Видя, что выражение лица Грейс стало не таким напряженным, Фрейд встал и продолжал говорить, глядя в глаза молодой женщине:
— С самых первых моих сеансов я решил называть кошку кошкой. У меня нет выбора: прежде чем начать лечение невроза, нужно убедить пациента в том, что обсуждать темы сексуальности необходимо. Сделать это не так трудно, ведь эти темы действительно волнуют моих пациентов. Именно так было с Дорой. И как только она призналась себе в своем фантазме, вытеснение идеи в подсознательное прекратилось и боль в горле прошла, словно по мановению волшебной палочки.
Грейс молчала и по-прежнему выглядела недовольной.
— Если бы у вас не было так называемых извращенных мыслей, — заключил Фрейд, — вы не страдали бы от подобных недугов. Доверьтесь мне. Десять минут назад вы мне это обещали.
Он пристально смотрел на Грейс, чтобы уловить момент, когда возмущение уступит место желанию преодолеть себя, и можно будет продолжить сеанс.
Грейс также смотрела на него. Взгляд ее был все таким же негодующим, но кашлять она перестала, и голос ее смягчился, когда она спросила:
— В случае с той молодой девушкой симптомы исчезли, когда вы нашли их причину?
— Совершенно верно, — ответил Фрейд.
— Вы хотите сказать, что одной беседы оказалось достаточно, чтобы избавиться от физического недуга?
— Это принцип, на котором основано мое лечение. Кстати, изобрел эту терапию не я, а одна моя пациентка, такая же, как вы. — Фрейд пошел с самой сильной своей карты. Нужно было подчеркнуть, что Грейс может не только вылечиться, но и послужить более высокой цели — помочь развитию науки. — Доктор Бойер, лечивший эту молодую женщину, называл ее Анной О. Она страдала столь же серьезным недугом, что и вы, а также несколькими другими, она даже стала разговаривать только по-английски.
— Разве забыть иностранные языки так уж опасно? — с недоумением спросила Грейс.
— Анна была немкой, — ответил Фрейд. — Невроз стер у нее из памяти родной язык. Во время сеансов психотерапии Анна поняла, что чувствует облегчение, свободно рассказывая о своем недомогании. А главное, она заметила, что болезнь исчезает, когда она угадывает ее психологическую причину.
— Словно по мановению волшебной палочки, — с легкой иронией сказала Грейс.

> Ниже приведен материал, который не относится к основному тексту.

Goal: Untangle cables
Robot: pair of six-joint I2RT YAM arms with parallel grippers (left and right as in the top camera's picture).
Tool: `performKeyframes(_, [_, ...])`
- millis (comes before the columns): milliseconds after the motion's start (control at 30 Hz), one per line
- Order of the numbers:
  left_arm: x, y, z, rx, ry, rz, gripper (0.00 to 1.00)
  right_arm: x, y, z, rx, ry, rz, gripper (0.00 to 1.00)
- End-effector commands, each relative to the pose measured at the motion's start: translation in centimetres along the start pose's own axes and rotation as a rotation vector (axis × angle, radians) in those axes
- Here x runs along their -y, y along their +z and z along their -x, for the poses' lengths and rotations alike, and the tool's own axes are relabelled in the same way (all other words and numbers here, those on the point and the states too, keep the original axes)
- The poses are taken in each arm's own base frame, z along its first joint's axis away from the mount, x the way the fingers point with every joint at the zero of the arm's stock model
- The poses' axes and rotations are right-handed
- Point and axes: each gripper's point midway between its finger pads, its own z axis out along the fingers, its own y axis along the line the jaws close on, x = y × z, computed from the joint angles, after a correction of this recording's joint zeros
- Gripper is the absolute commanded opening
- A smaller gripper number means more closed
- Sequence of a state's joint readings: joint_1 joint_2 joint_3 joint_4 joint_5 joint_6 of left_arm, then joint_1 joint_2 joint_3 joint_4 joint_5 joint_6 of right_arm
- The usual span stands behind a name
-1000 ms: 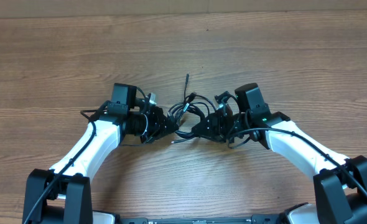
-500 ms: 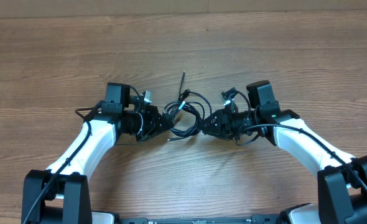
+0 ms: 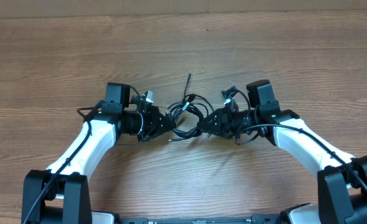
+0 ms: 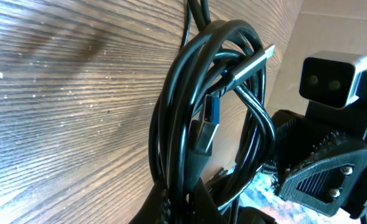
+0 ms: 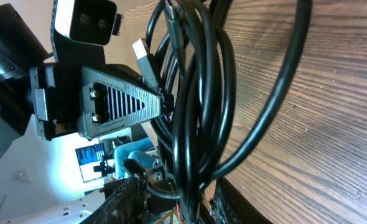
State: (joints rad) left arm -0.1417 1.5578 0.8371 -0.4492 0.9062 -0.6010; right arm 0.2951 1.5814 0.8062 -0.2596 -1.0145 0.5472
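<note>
- cables (image 3: 186, 115): one tangled black bundle mid table (image 3: 183, 43), strung between the two grippers. Loops overlap, so can't tell how many cords.
- L gripper (image 3: 165, 123): clamped tight on bundle's left side. In left wrist view the strands run down into its fingers.
- R gripper (image 3: 207, 126): jaws partly apart w/ several strands pinched between them, on bundle's right side.
- Grippers face each other, near. Only the bundle sits between them.
- Seen from the left wrist, the R arm's wrist cam (image 4: 333, 79) is just behind the loops.
- Silver-tipped plug (image 4: 252, 62) pokes thru upper loops. Blue-cored plug (image 4: 211, 117) sits below it. Both are hemmed in by strands.
- In right wrist view a pale plug (image 5: 147, 59) lies against the strands, close to L gripper's ribbed finger (image 5: 124, 107).
- Straight cable end (image 3: 187, 84) sticks out of the tangle toward the far side, flat on the wood.
- Room: wide stretch of wood beyond the bundle, and to the left & right of it.
- Near side is tighter, boxed in by the left arm (image 3: 90, 146) and right arm (image 3: 301, 146), which angle in from the bottom corners.
</note>
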Motion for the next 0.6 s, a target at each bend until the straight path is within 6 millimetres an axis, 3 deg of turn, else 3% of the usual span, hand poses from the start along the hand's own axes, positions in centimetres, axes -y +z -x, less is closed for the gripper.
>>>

— Она назвала этот метод — «лечение словом». Я же дал этому феномену название «катарсис». Вы тоже можете сделать подобное открытие. Я не хочу на вас давить: не говорите мне, уменьшилось ли жжение в горле оттого, что я попытался объяснить его происхождение, но помогите мне разобраться с более серьезными проявлениями болезни. Именно вы должны нанести ей главный удар…
Грейс опять легла на кушетку. То, что Фрейд сравнил ее с Дорой и Анной О., кажется, принесло желанный результат. Словно два ангела-хранителя, стоящие за ее плечами, они позволили Грейс в какой-то мере победить страх и открыться.
— А не говорила ли вам Анна О., что вы всегда считаете, что правы только вы один? — спросила Грейс, наморщив нос.
— Перейдем теперь к вашей амнезии, — продолжал Фрейд. — Когда случился самый ранний провал в памяти, о котором вы помните?